Restaurata antica mappa di Tortona
Dopo un lungo e complesso periodo di ricerca e restauro, è stata riportata all'originale dettaglio una mappa che da tempo giaceva quasi dimenticata presso larchivio storico cittadino
Dopo un lungo e complesso periodo di ricerca e restauro, è stata riportata all'originale dettaglio una mappa che da tempo giaceva quasi dimenticata presso l?archivio storico cittadino
TORTONA – E’ stato completato il restauro di una delle pregiate mappe settecentesche custodite all’archivio storico di Tortona. Dopo un lungo e complesso periodo di ricerca e restauro, è stata riportata all’originale dettaglio una mappa che da tempo giaceva quasi dimenticata, in attesa di restauro, presso l’archivio storico cittadino.
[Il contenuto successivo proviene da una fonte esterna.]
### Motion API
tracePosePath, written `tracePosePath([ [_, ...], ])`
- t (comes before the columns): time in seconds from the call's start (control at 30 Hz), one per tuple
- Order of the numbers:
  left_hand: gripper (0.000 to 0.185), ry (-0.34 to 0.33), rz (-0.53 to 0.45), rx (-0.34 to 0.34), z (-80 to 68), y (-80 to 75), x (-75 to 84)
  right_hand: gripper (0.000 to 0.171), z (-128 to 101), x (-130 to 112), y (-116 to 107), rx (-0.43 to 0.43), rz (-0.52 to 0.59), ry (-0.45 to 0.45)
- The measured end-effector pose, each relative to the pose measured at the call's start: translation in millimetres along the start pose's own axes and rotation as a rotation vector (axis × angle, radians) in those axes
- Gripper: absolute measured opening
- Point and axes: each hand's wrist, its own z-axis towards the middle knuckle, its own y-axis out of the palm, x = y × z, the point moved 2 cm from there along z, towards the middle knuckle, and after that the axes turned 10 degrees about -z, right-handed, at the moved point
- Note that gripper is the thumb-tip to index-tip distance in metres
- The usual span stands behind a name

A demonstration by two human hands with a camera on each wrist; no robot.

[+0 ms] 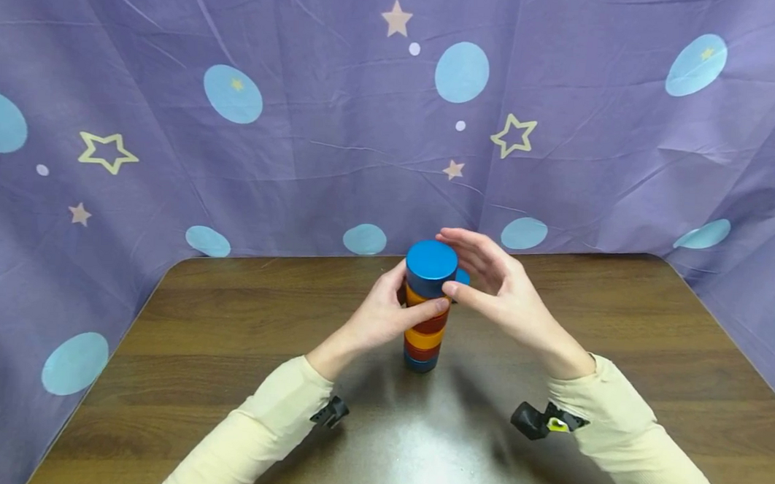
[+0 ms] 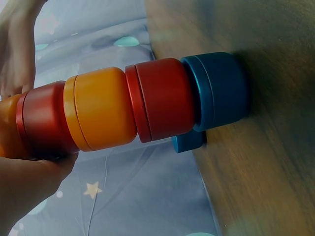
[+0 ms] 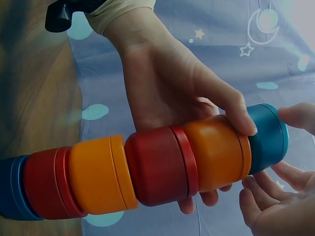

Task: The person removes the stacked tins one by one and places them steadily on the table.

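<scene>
Six smooth, rounded cylindrical containers, each with a banded rim, stand end on end as one upright stack [image 1: 425, 323], resting on the brown wood-grain table [image 1: 235, 380]. Colour order, base to top: blue, red, orange, red, orange, blue.

One left hand [image 1: 387, 313], at the stack's left: fingers and thumb curled round it, grasping the upper orange and red containers. One right hand [image 1: 506, 292], at the stack's upper right: fingers bent and spread about the top blue container [image 1: 432, 261], thumb tip at its lower edge; whether they grip it cannot be told.

One smaller-looking blue object [image 1: 462, 277], mostly hidden, on the table behind the stack.

Two cream sleeves, one [image 1: 280, 404] left and nearer the person than the stack, one [image 1: 622, 415] right and likewise nearer; each bears a black wrist device. One purple cloth backdrop [image 1: 339, 166], printed with stars and pale blue ovals, beyond the stack.
</scene>
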Motion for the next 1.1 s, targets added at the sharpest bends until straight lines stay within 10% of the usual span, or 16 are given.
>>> tracePosePath([
  [1.1,0.055,0.032,0.016,-0.001,0.4,0.4,0.1,0.055,1.3,1.2,3.3,0.048,-0.013,0.037],
])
Grazie all’intervento ed alla sponsorizzazione delle due associazioni dei Lions Club di Tortona, Castello e Host e di qualche altro sponsor privato, la mappa dalle dimensioni molto consistenti, sarà presentata al pubblico la prossima settimana, venerdì 25, in un incontro pubblico presso la biblioteca civica, dove il documento verrà dettagliatamente illustrato dagli storici tortonesi Giuseppe Decarlini, Roberto Cartasegna, Fausto Miotti e Armando Bergaglio.La mappa rimarrà quindi esposta al pubblico fino al 16 febbraio nel grande corridoio della Biblioteca, quindi, per ragioni di sicurezza, verrà conservata in una apposita custodia nell’Archivio Storico di Tortona. La mappa fu già esposta anni fa, per iniziativa del sindaco Giuseppe Bonavoglia, alla sala polifunzionale e poi riportata in archivio. Rappresenta il territorio del comune di Tortona e dei comuni confinanti all’epoca settecentesca, con indicazione delle varie strade e le cascine della pianura, percorsi, passaggi sui fiumi. A rendere particolarmente pregiata la mappa sono le dimensioni, di circa 3 metri per due: significativa la contestualizzazione, risalente agli anni in cui si preparava il catasto del regno di Maria Teresa d’Austria, ma in quegli anni Tortona passò dal Ducato di Milano sotto il Regno di Sardegna (1738 circa). La funzione originaria della mappa era soprattuto tecnica, con una chiara indicazione dei confini delle località e dei fondi. L’operazione Lions è un chiaro esempio di valorizzazione del patrimonio culturale che, anche nei reperti a rischio abbandono possiede sempre risorse storicamente o artisticamente importanti. Aumenta anche il rammarico per i vari ammanchi che si sono verificati presso l’archivio, da cui, prima del recente intervento di riorganizzazione e messa in sicurezza, sono state sottratte altre pergamene di rilevante importanza e libri antichi.